Dataset records
☆ ☆ ☆

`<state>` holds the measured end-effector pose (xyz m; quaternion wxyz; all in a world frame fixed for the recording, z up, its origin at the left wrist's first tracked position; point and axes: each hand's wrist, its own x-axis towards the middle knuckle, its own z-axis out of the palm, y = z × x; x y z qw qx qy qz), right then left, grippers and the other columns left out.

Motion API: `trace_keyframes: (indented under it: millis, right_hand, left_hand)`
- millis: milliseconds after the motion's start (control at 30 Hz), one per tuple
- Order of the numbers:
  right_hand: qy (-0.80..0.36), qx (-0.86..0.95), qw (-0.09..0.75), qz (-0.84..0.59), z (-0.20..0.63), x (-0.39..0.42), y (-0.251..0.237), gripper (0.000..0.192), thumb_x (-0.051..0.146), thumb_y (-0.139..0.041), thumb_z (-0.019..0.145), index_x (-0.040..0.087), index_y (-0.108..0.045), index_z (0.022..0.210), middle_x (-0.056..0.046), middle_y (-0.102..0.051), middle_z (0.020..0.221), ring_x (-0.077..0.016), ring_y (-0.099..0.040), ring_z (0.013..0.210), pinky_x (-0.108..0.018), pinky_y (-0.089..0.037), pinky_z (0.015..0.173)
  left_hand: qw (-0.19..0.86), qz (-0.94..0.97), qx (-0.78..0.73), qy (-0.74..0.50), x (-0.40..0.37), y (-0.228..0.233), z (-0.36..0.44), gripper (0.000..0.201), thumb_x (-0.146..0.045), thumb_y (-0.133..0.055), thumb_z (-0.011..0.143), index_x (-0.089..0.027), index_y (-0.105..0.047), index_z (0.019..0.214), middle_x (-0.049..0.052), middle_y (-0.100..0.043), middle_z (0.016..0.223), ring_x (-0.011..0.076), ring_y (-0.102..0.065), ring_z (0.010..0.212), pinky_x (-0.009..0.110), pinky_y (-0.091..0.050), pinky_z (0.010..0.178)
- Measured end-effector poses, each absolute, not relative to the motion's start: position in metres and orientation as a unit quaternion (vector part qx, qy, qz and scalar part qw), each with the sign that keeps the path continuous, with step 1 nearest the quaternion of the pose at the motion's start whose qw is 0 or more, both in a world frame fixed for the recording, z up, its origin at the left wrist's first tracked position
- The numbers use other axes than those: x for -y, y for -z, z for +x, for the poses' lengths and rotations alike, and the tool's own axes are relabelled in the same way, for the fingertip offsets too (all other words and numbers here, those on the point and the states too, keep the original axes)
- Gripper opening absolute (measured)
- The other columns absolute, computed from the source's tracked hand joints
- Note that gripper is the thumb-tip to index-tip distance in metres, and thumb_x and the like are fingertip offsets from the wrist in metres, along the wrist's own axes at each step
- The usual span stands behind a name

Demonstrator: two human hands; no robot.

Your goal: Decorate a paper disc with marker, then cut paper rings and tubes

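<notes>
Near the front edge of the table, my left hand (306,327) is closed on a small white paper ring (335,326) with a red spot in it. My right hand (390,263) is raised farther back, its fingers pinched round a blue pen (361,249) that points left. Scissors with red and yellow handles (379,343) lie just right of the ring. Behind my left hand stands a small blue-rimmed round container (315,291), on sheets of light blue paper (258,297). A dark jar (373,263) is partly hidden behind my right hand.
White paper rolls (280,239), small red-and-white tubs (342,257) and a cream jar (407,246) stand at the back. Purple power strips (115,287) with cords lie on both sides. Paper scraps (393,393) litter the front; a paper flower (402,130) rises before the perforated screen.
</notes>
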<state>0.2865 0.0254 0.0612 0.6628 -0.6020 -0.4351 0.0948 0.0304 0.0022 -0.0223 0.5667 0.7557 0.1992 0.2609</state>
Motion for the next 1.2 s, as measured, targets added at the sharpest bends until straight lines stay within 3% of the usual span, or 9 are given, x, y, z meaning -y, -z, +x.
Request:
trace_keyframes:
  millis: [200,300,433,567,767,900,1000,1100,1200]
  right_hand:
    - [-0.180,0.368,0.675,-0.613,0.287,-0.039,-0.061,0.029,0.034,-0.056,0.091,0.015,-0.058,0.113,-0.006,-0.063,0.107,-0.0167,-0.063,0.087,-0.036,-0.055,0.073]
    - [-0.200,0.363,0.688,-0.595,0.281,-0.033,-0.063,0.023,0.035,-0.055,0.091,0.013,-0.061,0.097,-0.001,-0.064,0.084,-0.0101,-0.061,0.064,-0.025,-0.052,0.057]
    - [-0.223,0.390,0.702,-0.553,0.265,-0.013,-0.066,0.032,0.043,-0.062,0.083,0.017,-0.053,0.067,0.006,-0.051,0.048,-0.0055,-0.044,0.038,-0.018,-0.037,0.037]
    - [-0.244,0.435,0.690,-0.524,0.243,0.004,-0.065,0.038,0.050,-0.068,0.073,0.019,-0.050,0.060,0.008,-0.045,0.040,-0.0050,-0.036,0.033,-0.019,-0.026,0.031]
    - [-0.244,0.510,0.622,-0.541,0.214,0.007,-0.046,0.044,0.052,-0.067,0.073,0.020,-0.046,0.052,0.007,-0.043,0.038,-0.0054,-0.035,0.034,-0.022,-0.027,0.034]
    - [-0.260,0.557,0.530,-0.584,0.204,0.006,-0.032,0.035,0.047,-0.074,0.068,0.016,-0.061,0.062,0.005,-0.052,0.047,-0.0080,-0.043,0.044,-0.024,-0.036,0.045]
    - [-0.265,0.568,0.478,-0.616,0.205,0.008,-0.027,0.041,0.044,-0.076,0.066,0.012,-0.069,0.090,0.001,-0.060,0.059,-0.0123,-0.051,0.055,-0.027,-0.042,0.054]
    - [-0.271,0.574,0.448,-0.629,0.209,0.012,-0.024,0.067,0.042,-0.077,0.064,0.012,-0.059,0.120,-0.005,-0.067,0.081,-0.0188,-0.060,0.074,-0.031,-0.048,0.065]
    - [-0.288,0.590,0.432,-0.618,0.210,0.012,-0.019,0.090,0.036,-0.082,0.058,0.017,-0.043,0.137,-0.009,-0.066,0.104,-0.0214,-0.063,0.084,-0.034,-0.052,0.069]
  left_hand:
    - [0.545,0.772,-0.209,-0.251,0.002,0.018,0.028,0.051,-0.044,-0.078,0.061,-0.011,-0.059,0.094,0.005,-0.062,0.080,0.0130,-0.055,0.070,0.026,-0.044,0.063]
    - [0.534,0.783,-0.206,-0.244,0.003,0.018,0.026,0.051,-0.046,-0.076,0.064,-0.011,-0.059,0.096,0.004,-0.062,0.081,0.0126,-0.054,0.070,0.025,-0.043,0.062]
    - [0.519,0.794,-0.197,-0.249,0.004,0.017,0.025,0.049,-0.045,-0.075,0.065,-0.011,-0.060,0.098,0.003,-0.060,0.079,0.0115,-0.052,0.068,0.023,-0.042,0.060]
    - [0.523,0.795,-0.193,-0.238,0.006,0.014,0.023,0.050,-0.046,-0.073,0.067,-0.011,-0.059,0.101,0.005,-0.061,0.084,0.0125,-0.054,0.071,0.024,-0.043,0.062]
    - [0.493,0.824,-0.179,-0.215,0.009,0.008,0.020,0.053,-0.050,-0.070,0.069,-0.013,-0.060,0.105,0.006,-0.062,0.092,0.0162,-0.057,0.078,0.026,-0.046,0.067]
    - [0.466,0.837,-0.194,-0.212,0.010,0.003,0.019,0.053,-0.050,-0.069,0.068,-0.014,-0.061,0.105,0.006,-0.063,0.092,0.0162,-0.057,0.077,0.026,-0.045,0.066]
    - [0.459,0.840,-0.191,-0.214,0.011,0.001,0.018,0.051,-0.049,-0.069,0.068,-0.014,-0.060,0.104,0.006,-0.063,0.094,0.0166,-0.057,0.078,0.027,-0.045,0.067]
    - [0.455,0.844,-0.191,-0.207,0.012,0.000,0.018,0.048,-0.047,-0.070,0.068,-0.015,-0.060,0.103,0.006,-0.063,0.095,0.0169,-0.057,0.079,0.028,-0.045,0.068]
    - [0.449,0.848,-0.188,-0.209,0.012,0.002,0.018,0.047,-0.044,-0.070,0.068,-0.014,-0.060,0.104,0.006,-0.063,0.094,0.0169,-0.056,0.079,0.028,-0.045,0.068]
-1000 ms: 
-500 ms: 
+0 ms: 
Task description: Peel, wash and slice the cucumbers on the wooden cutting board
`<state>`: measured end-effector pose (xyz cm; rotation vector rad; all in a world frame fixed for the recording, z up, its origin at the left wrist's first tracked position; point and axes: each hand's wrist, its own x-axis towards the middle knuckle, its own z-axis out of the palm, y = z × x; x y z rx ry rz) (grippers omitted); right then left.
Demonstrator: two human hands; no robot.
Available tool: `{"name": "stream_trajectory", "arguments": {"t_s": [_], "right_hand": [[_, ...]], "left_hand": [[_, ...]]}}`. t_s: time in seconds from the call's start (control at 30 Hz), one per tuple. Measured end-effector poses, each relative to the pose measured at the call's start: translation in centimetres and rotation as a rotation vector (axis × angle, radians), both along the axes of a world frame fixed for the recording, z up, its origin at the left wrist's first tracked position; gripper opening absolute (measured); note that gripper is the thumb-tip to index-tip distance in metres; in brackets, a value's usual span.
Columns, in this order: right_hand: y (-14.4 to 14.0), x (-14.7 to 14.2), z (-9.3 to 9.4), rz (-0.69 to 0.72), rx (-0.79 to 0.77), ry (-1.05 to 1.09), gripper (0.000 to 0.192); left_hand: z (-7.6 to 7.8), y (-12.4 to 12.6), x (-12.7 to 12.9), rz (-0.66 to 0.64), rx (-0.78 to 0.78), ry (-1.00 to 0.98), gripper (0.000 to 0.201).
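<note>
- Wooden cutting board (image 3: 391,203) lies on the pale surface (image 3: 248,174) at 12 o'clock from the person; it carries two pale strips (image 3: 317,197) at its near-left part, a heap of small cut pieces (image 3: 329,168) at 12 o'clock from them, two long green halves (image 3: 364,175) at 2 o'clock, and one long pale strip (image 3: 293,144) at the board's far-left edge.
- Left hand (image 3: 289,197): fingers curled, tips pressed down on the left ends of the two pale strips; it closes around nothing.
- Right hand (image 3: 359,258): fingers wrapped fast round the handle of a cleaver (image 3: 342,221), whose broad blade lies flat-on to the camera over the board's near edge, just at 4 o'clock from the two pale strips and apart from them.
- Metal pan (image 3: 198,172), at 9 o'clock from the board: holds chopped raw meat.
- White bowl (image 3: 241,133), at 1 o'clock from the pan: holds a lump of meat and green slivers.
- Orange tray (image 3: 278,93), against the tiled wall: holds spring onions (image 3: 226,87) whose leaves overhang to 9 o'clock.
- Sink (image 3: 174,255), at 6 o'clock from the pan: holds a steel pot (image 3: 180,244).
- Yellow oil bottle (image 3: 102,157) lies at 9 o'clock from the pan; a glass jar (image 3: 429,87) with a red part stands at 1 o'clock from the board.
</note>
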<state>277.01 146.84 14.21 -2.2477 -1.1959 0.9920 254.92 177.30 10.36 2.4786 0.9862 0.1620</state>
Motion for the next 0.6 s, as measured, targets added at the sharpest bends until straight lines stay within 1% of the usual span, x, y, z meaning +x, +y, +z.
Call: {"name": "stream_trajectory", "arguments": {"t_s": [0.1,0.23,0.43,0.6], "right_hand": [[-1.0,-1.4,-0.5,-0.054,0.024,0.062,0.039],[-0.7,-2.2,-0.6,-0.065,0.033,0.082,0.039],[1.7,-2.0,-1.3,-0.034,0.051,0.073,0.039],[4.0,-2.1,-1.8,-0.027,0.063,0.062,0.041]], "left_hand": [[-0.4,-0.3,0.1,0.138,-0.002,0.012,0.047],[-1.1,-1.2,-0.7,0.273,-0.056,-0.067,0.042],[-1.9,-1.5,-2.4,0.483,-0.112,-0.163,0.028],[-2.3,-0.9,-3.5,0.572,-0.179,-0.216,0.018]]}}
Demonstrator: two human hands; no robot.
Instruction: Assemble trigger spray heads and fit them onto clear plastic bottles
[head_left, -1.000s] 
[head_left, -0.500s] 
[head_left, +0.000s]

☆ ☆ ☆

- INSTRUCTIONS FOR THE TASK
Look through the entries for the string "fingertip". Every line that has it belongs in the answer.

- WRITTEN SOLUTION
- The numbers use other axes than those: x for -y, y for -z, z for +x, for the poses' lengths and rotations alike, and the tool's own axes are relabelled in the same way, for the fingertip offsets too (all other words and numbers here, those on the point and the states too, keep the original axes)
- Note that gripper is the thumb-tip to index-tip distance in metres, and thumb_x and the like are fingertip offsets from the wrist in metres, along the wrist's own axes at each step

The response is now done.